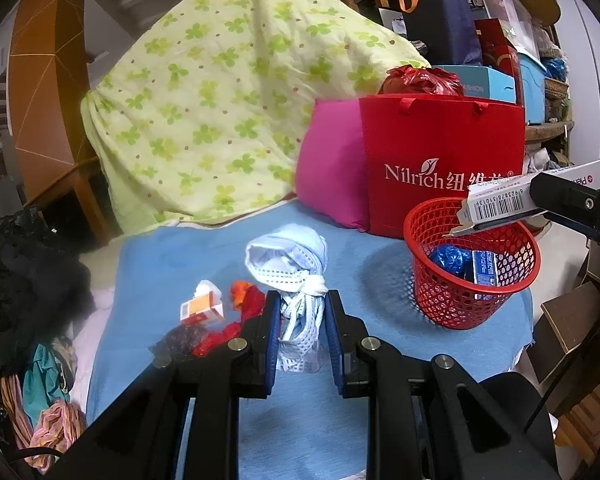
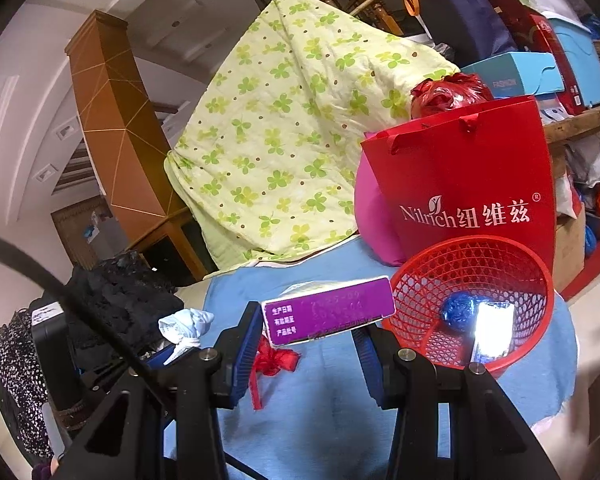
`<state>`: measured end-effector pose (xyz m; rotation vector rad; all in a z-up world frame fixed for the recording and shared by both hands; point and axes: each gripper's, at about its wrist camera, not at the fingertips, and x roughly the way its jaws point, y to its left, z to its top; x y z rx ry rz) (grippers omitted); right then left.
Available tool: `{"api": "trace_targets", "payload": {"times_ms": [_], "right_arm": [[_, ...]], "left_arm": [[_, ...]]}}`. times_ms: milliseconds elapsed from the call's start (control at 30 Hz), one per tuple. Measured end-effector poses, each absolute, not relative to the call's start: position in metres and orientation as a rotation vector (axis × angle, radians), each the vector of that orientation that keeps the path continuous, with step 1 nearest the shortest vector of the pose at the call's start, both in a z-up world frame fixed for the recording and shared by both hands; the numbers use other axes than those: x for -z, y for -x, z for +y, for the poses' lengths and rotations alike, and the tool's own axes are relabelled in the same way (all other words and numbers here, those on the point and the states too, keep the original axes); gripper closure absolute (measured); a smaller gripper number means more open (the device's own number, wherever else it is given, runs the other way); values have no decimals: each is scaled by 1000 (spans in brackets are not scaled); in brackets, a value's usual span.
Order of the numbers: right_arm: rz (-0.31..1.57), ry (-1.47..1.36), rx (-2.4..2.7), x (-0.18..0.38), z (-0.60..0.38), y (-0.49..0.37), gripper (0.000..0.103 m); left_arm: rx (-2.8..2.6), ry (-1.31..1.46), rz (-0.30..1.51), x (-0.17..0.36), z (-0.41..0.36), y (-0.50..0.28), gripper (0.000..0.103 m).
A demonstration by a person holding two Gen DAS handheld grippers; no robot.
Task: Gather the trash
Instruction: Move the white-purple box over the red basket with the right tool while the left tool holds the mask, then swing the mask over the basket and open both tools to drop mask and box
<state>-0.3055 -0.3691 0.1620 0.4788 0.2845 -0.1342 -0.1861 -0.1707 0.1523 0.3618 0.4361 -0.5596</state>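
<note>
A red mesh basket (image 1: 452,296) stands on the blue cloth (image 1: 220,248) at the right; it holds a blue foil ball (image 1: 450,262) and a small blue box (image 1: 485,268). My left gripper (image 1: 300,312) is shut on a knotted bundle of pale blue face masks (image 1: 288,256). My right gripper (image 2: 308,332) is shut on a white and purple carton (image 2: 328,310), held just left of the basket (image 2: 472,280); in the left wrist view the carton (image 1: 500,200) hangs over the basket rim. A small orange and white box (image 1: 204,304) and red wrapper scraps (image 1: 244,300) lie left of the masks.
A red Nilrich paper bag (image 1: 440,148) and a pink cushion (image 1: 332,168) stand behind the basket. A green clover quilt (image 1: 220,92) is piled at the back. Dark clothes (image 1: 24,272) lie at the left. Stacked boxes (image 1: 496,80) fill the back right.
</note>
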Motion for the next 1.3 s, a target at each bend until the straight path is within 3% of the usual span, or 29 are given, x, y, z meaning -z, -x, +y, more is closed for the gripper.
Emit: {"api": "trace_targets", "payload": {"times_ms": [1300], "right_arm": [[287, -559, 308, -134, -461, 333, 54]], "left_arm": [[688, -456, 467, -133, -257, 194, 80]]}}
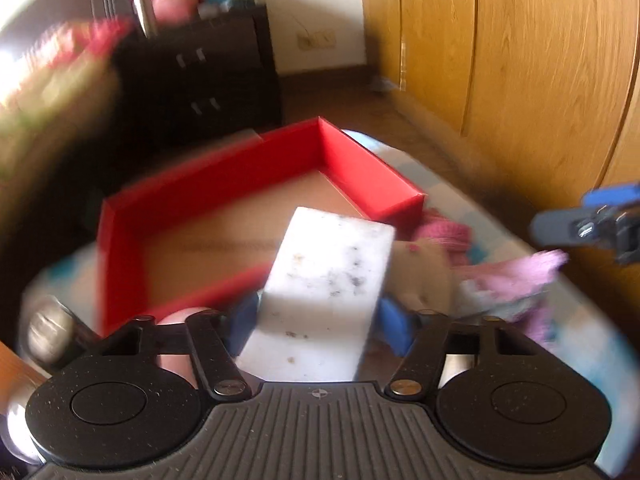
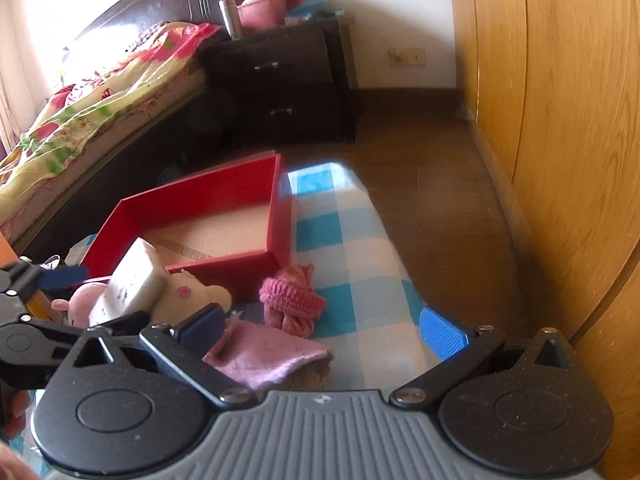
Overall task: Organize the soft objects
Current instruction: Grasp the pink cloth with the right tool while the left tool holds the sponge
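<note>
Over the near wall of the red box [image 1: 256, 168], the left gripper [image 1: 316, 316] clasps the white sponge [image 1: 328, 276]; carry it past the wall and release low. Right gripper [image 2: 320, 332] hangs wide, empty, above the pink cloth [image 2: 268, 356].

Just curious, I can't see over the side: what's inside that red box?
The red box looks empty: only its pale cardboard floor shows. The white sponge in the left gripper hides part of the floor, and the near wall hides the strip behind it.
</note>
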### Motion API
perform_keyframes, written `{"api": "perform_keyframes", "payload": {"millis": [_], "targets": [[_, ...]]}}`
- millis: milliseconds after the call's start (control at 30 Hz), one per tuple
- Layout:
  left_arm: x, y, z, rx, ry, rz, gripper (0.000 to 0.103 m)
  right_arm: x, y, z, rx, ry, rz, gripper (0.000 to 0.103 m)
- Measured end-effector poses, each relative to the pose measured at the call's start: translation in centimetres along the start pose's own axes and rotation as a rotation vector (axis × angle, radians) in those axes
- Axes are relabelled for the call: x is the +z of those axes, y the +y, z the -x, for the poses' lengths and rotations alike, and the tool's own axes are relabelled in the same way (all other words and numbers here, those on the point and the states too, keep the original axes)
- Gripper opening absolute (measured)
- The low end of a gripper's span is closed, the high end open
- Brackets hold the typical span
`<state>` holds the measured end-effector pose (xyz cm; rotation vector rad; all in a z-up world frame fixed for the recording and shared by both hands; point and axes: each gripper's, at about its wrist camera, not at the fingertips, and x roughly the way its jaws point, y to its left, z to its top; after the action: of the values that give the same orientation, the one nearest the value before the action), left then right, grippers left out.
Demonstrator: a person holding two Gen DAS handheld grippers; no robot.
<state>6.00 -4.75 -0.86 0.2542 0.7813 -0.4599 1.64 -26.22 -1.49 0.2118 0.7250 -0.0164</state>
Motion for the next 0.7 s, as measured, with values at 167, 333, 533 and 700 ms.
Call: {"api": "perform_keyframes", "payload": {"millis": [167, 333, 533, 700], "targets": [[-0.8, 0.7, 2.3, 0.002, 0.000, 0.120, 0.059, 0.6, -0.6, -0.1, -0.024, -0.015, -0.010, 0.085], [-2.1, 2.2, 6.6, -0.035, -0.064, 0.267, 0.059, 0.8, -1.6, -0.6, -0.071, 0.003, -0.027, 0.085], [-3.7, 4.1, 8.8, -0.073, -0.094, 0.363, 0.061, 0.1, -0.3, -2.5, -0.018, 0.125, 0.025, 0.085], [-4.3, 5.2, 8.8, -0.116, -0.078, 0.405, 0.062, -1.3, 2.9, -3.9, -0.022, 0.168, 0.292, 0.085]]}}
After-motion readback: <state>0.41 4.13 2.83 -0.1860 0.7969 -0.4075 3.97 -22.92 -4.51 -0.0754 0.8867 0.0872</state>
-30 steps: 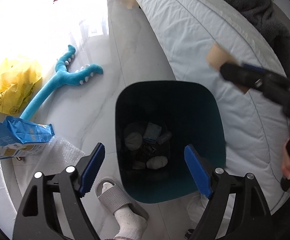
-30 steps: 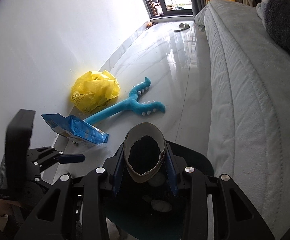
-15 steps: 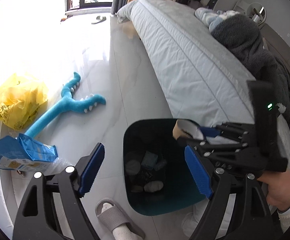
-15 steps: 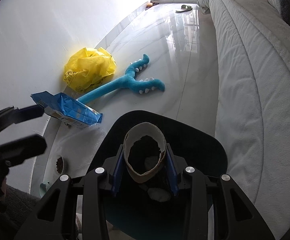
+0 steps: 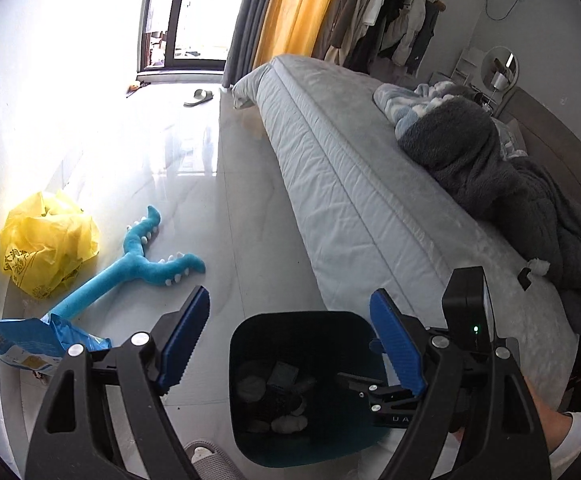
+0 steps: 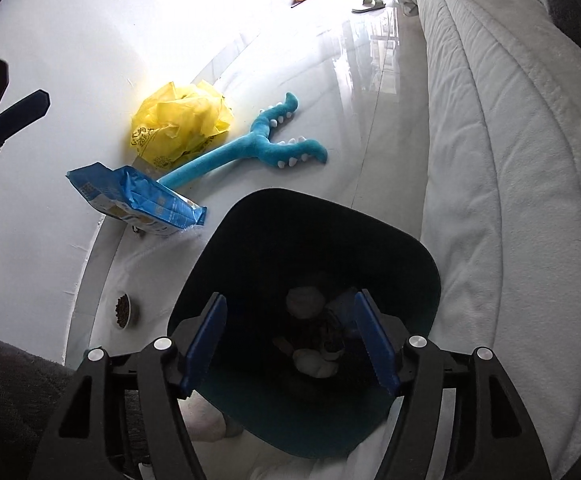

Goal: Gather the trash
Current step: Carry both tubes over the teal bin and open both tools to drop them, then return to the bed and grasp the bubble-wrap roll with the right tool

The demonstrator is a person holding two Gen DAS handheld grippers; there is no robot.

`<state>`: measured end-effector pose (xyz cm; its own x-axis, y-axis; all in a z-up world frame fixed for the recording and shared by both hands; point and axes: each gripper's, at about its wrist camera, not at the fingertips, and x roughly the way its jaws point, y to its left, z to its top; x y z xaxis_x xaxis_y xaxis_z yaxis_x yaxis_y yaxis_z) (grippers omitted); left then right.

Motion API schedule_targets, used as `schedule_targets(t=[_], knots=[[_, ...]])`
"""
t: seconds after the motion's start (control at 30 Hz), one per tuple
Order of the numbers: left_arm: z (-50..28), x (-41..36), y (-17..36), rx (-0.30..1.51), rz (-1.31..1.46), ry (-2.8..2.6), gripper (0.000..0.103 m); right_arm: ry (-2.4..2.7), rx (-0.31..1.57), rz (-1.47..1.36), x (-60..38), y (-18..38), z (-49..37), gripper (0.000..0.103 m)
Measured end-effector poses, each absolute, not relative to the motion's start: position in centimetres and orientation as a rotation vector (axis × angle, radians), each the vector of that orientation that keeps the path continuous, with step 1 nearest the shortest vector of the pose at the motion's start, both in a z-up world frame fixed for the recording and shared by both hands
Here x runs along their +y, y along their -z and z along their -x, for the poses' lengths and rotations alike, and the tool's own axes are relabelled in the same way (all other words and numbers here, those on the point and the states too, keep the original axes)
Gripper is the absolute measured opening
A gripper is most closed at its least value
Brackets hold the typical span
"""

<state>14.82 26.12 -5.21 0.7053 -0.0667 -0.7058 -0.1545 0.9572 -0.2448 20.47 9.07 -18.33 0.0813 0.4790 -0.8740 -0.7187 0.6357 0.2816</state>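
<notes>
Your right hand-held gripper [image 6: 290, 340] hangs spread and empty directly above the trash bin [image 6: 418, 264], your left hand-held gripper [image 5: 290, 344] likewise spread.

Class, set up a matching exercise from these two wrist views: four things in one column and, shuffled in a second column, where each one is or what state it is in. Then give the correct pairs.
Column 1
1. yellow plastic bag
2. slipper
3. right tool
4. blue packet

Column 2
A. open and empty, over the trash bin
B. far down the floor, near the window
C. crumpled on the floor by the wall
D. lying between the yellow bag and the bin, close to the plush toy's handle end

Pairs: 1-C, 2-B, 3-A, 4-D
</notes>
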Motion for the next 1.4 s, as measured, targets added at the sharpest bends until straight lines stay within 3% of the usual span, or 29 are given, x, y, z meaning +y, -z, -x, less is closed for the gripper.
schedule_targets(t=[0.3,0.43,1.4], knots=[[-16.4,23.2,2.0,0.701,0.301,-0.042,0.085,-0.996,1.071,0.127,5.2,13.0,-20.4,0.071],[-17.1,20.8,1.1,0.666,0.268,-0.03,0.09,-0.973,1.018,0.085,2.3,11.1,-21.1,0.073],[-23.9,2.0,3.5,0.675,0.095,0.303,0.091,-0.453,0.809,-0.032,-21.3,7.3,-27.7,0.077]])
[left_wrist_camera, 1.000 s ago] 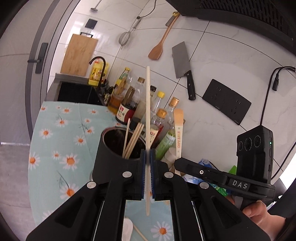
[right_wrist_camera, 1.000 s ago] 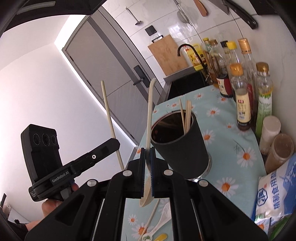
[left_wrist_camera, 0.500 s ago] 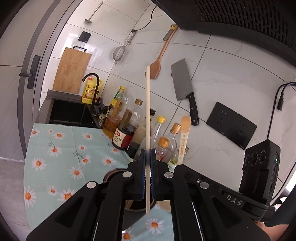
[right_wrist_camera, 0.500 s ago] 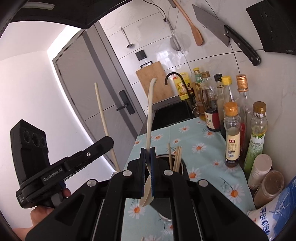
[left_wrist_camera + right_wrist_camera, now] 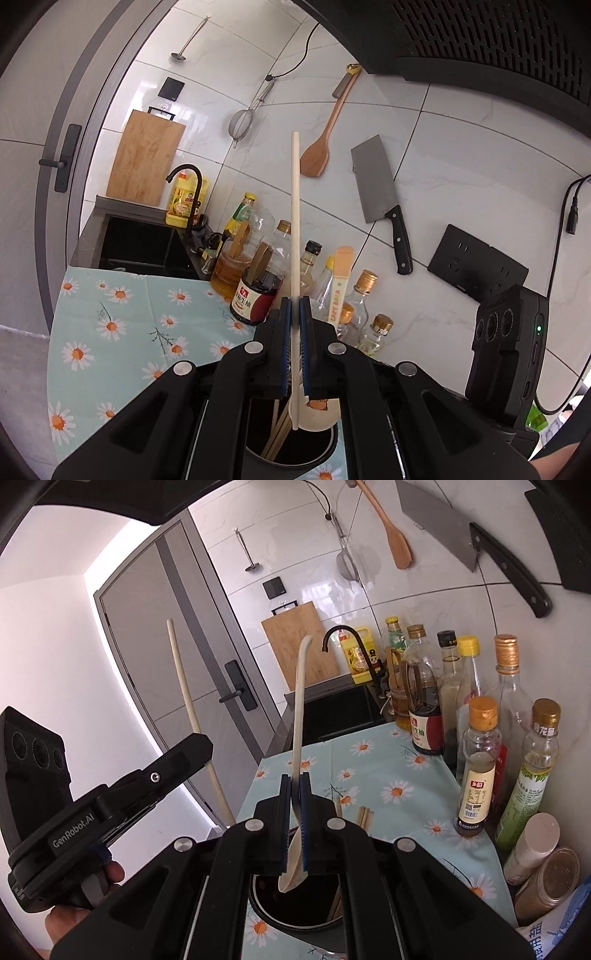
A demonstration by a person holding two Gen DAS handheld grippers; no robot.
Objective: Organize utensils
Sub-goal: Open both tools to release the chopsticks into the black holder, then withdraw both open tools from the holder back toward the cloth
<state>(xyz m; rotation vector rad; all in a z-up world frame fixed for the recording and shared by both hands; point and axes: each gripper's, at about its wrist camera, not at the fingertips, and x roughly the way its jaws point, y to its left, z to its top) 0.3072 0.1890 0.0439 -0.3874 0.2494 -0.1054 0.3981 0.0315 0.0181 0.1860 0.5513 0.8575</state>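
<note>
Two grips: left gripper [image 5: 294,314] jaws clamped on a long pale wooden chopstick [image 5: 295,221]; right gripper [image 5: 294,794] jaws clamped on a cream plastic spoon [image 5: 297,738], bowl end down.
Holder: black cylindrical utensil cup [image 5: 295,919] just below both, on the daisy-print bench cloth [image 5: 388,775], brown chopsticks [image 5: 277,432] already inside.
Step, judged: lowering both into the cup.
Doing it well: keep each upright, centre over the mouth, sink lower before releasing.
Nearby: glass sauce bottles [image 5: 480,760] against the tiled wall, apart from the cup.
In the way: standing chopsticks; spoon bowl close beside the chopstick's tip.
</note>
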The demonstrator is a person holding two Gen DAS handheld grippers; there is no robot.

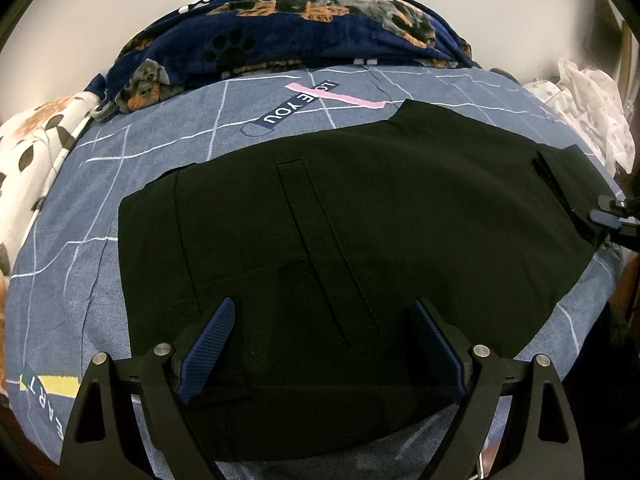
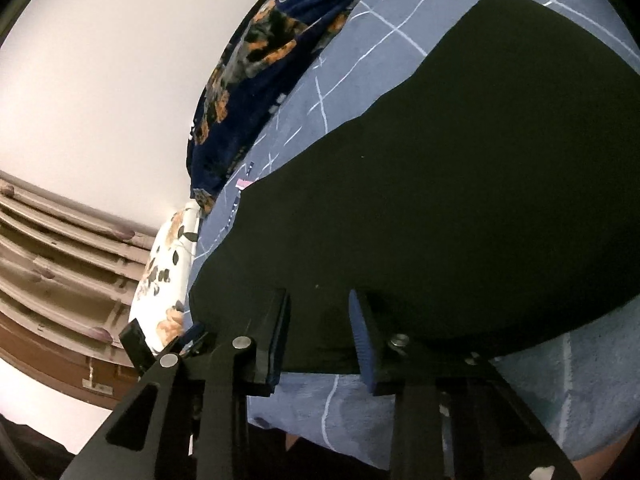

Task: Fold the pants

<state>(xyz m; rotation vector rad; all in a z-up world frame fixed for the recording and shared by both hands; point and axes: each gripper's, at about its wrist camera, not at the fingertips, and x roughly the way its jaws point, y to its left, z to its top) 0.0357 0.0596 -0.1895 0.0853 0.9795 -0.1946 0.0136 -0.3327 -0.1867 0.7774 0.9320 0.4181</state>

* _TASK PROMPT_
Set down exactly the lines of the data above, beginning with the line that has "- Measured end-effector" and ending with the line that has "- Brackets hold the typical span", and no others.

* _PROBLEM SOLUTION_
- Measured end-effector poses, each relative to the pose measured at the call's start: translation in centimetres along the start pose's own axes and rotation as a rotation vector (axis × angle, radians) in those axes
- Axes are relabelled for the call: x is the +z of those axes, y the +y, z the -x, for the poses' lengths and rotations alike, and the tool's own axes are relabelled in the same way (all other words and numbers here, those on the point and the states too, keep the original axes)
- Gripper opening absolute (measured)
- The low end of a gripper's span is closed, the high end open
- Brackets hold the typical span

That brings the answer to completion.